Scan the listing below. Return every line containing the string "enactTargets".

Content starts

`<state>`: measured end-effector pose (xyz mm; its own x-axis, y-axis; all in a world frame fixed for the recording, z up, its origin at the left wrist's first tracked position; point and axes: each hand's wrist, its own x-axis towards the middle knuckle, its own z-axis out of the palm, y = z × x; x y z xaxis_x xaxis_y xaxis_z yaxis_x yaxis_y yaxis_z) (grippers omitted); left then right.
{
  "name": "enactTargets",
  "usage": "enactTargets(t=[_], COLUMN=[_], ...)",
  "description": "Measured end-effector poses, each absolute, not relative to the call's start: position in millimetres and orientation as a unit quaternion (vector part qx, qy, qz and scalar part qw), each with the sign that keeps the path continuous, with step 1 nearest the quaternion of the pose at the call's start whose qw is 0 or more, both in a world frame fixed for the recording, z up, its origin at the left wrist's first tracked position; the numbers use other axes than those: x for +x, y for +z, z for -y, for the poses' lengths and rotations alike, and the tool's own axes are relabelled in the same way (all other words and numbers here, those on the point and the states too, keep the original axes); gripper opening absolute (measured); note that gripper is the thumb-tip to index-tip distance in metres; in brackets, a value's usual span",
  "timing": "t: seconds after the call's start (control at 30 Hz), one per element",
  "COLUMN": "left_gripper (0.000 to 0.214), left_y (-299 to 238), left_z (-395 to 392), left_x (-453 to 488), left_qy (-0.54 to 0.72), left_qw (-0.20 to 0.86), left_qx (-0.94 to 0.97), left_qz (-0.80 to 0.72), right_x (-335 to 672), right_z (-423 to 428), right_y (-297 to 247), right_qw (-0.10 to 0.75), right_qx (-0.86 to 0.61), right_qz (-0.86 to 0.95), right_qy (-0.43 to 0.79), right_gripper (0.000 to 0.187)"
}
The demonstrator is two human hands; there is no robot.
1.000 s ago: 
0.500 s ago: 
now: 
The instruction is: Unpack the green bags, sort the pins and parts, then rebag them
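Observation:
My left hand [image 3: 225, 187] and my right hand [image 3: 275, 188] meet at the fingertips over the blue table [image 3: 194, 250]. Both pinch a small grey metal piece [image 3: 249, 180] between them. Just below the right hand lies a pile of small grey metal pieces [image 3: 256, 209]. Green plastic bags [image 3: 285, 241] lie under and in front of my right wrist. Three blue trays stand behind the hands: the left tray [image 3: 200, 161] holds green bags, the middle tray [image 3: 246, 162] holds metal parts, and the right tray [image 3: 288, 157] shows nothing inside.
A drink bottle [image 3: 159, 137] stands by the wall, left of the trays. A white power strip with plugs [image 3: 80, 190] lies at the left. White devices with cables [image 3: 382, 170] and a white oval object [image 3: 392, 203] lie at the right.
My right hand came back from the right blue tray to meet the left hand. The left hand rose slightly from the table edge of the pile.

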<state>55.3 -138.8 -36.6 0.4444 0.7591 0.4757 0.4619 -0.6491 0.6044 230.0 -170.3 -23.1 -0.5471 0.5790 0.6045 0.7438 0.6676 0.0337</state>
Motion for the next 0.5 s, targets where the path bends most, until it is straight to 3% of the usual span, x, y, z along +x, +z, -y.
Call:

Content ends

> [Result below]:
  "name": "enactTargets",
  "usage": "enactTargets(t=[_], COLUMN=[_], ...)",

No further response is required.